I vaguely knew things like Observable and D3, but the examples looked pretty daunting especially since I didn’t know how to create SVGs from scratch. Fortunately, I ran into Vega-Lite which made visualizations a little bit easier because you didn’t have to hand-write the SVG graphs.
It took a bit of trial and error before I got the hang of it, but the first thing that I was able to make was a scatter plot showing all the train stations and bus stops that I’ve been on in the last 9 months. In there, you can clearly see that I have been going to Girard Station – MFL most often since that’s where I live, but also 2nd St Station – MFL because that’s where I go to work.
Compressing that scatter plot to show just the modes of transportation, you’ll see when I only started using the bus and the trolley in October and November of 2018. I used to be very confused with the bus, but apps like Citymapper and Transit App have made it a lot more accessible for me.
One thing that I really wanted to know was when I took public transit, and thankfully Vega-lite makes this easy. They even have an example of it!
The result was pretty, but a bit disappointing to see how random my trips are. But there is some insight in there: It looks like I don’t travel much on Tuesdays or Thursdays, but I travel a lot on Friday, Saturday, and Sunday to hang out with people and do chores.
Another thing that I wanted to see was how my transit expenses have changed over the last couple of months. I used to be an avid Lyft user because of its convenience, but it’s really hurt my wallet in the past. So I wanted to compare that data with my public transit data.

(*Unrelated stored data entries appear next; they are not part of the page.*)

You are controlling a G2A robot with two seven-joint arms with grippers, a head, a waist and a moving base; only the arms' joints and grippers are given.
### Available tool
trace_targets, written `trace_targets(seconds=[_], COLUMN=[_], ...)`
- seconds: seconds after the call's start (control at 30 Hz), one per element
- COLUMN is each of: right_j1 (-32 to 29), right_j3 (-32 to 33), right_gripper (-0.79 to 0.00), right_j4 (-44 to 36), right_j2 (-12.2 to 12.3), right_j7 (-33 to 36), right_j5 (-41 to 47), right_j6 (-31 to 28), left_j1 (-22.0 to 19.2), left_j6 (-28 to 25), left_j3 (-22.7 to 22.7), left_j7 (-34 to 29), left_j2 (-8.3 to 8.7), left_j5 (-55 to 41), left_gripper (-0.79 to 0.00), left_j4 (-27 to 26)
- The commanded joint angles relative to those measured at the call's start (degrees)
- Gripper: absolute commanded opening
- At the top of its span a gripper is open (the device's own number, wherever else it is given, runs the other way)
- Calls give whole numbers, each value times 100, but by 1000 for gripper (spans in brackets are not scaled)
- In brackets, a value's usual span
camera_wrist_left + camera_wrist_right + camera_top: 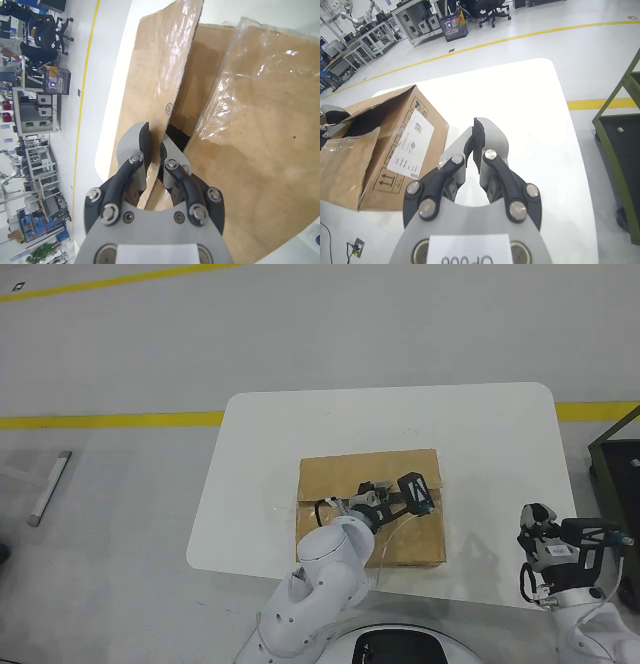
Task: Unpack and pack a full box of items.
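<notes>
A brown cardboard box (372, 509) stands in the middle of the white table (500, 434). My left gripper (155, 140) is shut on the edge of one top flap (155, 82), which is lifted and covered with clear tape; a dark gap shows beneath it. The other top flap (262, 105) lies flat beside it. From the right wrist view the box (382, 150) shows a white label on its side and the raised flap. My right gripper (475, 135) is shut on nothing, above the table near its front right corner, apart from the box.
A green cart (620, 140) stands just off the table's right edge. Yellow floor lines (110, 420) run behind the table. The table's far half and right side are bare white surface.
</notes>
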Motion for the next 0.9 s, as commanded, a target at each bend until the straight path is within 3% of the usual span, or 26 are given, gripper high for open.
trace_targets(seconds=[0.0,0.17,0.2,0.23,0.37,0.57,0.87], right_j1=[-11,-7,1,11,32,49,35], right_j3=[37,84,82,75,42,-24,-4], right_gripper=[-785,-785,-785,-785,-785,-785,-785], right_j4=[-10,-11,-10,-16,-41,-19,-47], right_j2=[-4,-14,-16,-19,-30,-47,-69], right_j7=[-10,-3,4,11,22,-2,-23], right_j5=[24,65,63,62,62,15,45], right_j6=[-5,-3,-5,-8,-7,25,37], left_j1=[89,154,138,110,-171,-936,-2168], left_j6=[-86,-169,-173,-154,19,510,1074], left_j3=[32,27,22,6,-42,-129,-111], left_j7=[-82,-152,-152,-151,-51,255,550], left_j2=[-1,-2,-4,-8,-46,-160,-394], left_j5=[-82,-158,-151,-147,-69,22,-255], left_gripper=[-785,-785,-683,0,0,0,0], left_j4=[-196,-461,-462,-466,-421,-37,1761])
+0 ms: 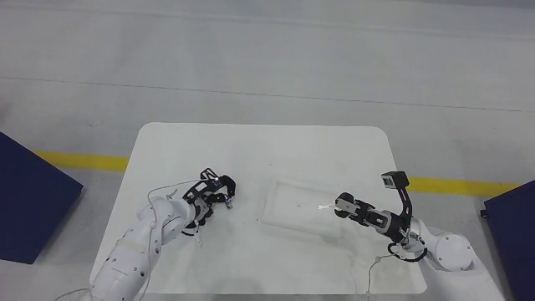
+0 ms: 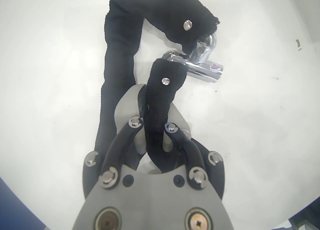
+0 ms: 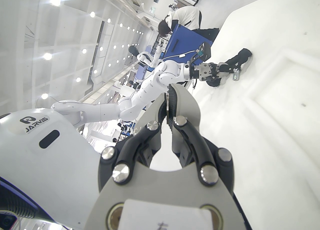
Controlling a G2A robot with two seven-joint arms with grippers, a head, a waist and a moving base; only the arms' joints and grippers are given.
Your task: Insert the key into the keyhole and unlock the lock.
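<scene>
On the white table (image 1: 251, 146), left of centre, my left gripper (image 2: 152, 115) clamped the black fabric-sleeved chain (image 2: 117, 70). Its chrome cylinder lock (image 2: 206, 69) lay flat, free end toward my right gripper (image 3: 172, 95). That one pinched the small silver key (image 1: 325, 208), which pointed at the lock, well apart.

Bright even light from ceiling lamps (image 3: 55, 1) leaves faint shadows on the white table (image 1: 292, 146) and glints off the chrome lock (image 2: 205, 69).
</scene>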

What came out was honestly pretty disgusting. I spent so much on Lyft in August and September that it hurts to look at it. This was pretty much my braking point and why I’ve been taking public transit more. In October I said to myself that I wouldn’t spend that much money just to go around a city.

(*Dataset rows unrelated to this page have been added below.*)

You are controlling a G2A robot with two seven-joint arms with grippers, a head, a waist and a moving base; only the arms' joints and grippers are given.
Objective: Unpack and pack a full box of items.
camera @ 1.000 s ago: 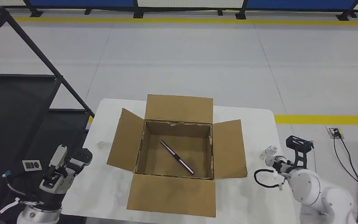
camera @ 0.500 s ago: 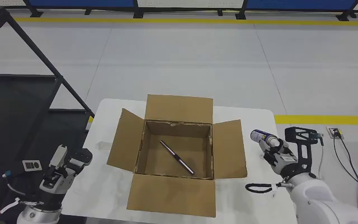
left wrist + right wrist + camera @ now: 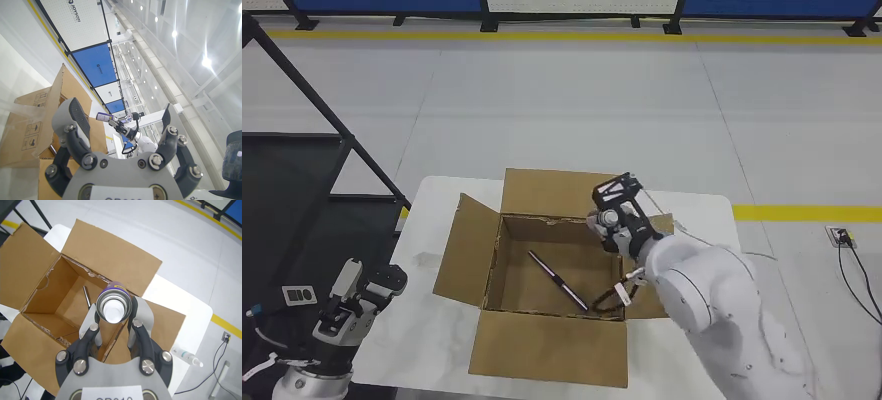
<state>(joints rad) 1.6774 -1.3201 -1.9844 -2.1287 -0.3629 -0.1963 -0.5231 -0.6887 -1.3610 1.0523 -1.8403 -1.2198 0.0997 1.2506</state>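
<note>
Right wrist view: the right gripper point(image 3: 114, 310) is clamped on a spray can point(image 3: 115, 288) — purple-banded, silver-rimmed, white-capped — held over the right side of the open cardboard box point(image 3: 47, 291). One dark rod point(image 3: 87, 296) lies inside. Left of the box, the left gripper point(image 3: 122, 111) has its fingers spread apart.

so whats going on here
The right gripper is shut on a purple spray can and holds it above the open cardboard box, near its far right corner. Inside, a dark rod lies on the box floor. The left gripper is open and empty, off to the box's left. A small white bottle lies on the table to the right of the box.
</note>
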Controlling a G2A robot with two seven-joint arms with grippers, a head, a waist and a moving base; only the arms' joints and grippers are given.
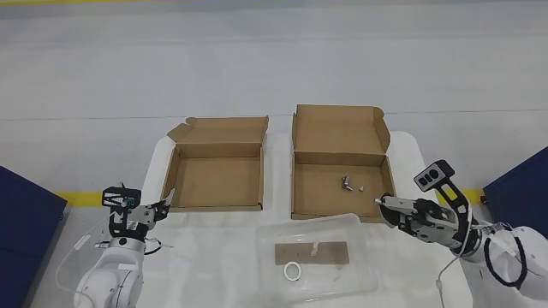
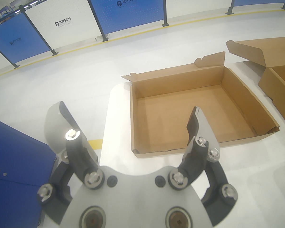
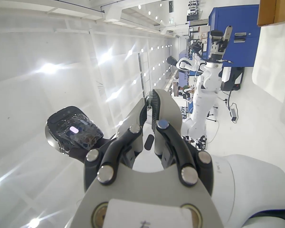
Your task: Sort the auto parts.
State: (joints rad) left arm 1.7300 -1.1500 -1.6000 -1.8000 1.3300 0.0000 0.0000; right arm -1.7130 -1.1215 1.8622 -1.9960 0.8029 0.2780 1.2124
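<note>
Right gripper (image 1: 384,198) sits toward the table's (image 1: 214,248) right edge, at the near right corner of the right box (image 1: 294,180), fingers pinched on what looks like a small threaded part (image 3: 149,98), though it is hard to make out. Left gripper (image 2: 128,110) is spread wide, holding nothing, by the left edge beside the left box (image 1: 171,180). Best to bring the tips over the box wall and low beside the metal piece (image 1: 347,181) before letting go, lest the part bounce out.
</note>
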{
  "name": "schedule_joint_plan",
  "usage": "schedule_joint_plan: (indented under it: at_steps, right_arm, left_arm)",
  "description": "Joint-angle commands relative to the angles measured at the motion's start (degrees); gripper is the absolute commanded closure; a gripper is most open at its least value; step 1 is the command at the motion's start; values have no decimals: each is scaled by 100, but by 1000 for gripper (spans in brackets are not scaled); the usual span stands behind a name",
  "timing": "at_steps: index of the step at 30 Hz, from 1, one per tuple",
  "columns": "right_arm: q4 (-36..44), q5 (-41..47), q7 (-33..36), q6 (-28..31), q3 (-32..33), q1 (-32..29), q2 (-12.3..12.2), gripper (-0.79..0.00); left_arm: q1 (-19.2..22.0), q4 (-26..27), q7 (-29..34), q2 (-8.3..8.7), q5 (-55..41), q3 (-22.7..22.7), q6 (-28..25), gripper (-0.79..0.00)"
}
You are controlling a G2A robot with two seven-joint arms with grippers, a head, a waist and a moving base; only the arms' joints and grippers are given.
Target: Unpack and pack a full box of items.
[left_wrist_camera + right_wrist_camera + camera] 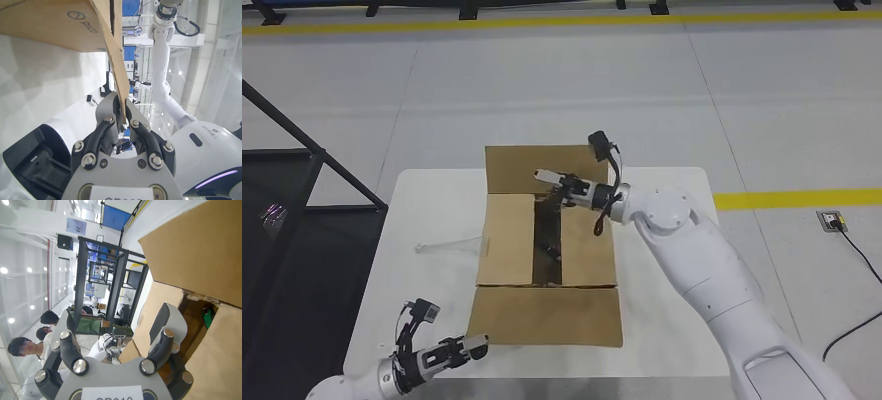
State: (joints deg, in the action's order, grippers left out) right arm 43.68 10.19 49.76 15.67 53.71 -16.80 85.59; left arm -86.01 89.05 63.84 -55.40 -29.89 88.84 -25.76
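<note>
On white table (pixel 432 290): box (pixel 507 240) | left jaws clenched on flap (pixel 547 315) | right jaws released | yellow-lined grey floor (pixel 542 80)

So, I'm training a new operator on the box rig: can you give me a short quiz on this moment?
1. True or false: the left pincer is shut on a corner of the near flap of the box.
2. The right pincer is: A) shut on a bottle; B) open, over the box; C) lying flat on the table beside the box.
3. Fill in: through the gap between the flaps, the right wrist view shows a ____ item inside the box.

Key: 1 true; 2 B; 3 green.
</note>
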Motion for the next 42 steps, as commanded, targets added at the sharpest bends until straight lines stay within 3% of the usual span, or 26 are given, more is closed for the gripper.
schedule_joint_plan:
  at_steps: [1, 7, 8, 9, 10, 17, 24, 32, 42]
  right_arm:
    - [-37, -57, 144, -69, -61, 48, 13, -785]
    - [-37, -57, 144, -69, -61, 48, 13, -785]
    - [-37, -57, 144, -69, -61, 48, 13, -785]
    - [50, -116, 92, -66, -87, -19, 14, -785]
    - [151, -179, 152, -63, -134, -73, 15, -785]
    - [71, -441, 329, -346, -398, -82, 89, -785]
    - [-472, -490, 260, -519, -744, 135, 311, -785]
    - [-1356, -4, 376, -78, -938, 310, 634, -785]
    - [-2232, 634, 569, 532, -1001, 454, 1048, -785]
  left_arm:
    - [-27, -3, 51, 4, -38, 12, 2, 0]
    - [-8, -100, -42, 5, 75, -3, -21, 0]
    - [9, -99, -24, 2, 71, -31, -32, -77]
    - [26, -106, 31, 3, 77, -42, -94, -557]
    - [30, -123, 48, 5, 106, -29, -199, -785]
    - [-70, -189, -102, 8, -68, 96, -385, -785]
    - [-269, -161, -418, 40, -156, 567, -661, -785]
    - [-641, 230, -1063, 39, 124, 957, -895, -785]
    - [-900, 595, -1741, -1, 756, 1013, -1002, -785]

What’s also interesting is that I’m moving around more than ever. I graphed the number of rides I’m taking (that is, how often I commute), and I’m at an all-time high—all without the associated costs.

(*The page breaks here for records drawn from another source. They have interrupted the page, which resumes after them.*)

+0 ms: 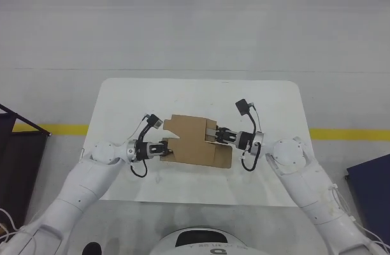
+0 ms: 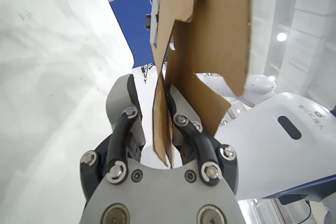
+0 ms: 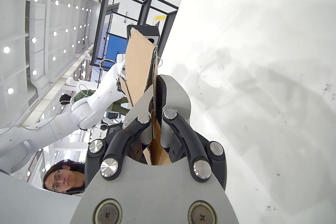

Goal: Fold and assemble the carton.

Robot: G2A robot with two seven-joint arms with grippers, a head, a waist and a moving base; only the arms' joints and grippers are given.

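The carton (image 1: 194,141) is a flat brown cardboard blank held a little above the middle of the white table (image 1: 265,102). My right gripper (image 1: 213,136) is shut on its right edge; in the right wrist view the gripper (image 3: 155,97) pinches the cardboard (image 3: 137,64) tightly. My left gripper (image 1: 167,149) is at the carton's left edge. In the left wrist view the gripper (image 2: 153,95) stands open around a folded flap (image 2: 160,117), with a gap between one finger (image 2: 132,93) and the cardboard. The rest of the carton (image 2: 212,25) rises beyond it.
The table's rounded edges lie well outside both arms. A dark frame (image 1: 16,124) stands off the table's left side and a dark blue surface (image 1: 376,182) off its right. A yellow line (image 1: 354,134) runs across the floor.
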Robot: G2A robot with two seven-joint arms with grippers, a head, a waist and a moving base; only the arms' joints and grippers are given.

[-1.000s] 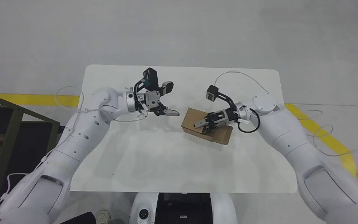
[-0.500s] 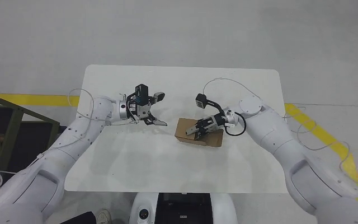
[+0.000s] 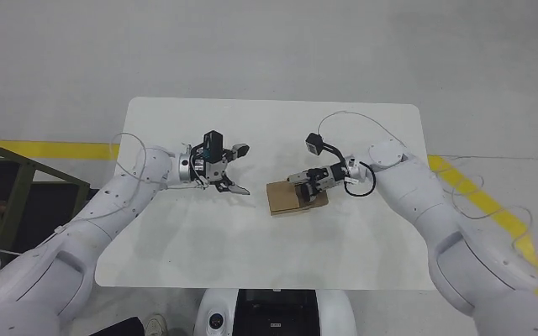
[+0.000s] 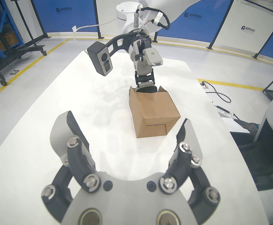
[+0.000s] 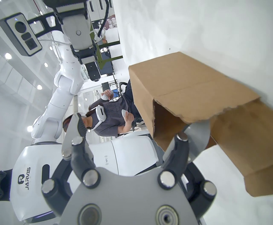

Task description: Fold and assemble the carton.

You can see that I still take some Lyft rides, but these days I only use them when I’m in a hurry or if I’m carrying huge bags of groceries. There’s research that says that ride-sharing and public transit are complimentary. I agree.
Wouldn’t it be cool to see all of my trips on a map? Now I don’t know much about mapping, but Leaflet seemed like a good place to start so I read up on that. Unfortunately, I had to map the stations to actual lat-lng coordinates that I found on Google Maps. It was tedious work, but I did manage to get a heat map working.
In the heat map below, you’ll see that I’m generally in three locations: home, work, or center city. No surprises there.
Zooming in closer shows the specific stations that I take. Everything looks right aside from the fact that 2nd St. Station is missing so I might have made a mistake on the coordinates there.
So in Philadelphia there’s another mode of transportation that I haven’t talked about: bikes! I’m a bit too scared to ride the bike in the city (for now), but the City of Philadelphia publishes the data on all the bike trips made every quarter.
So I took that data and looked at what would happen if I simply plugged it in to my existing graphs and maps.
The heat map generated is interesting. With a few tweaks it shows that a lot of the trips (at least in the first quarter of 2018) are concentrated in the center of Philly. There are some blips in University City on the left of the blob, and some in the museum area on the upper left corner of the blob.
I also wanted to know when people borrowed the bikes. If you asked me, I would’ve assumed that people used the bikes more on the weekends or for leisure. But when I ran the data, it clearly shows that people use it mostly for work. You can clearly see the 9am and 5pm crowd, and you also see it dying down on the weekends.
It was interesting because I assumed that people who biked to work owned their bikes. But at $17 a month, it looks like Indego is a good deal for people not wanting to pay upfront for a bike, do maintenance on it, and worry about it getting stolen.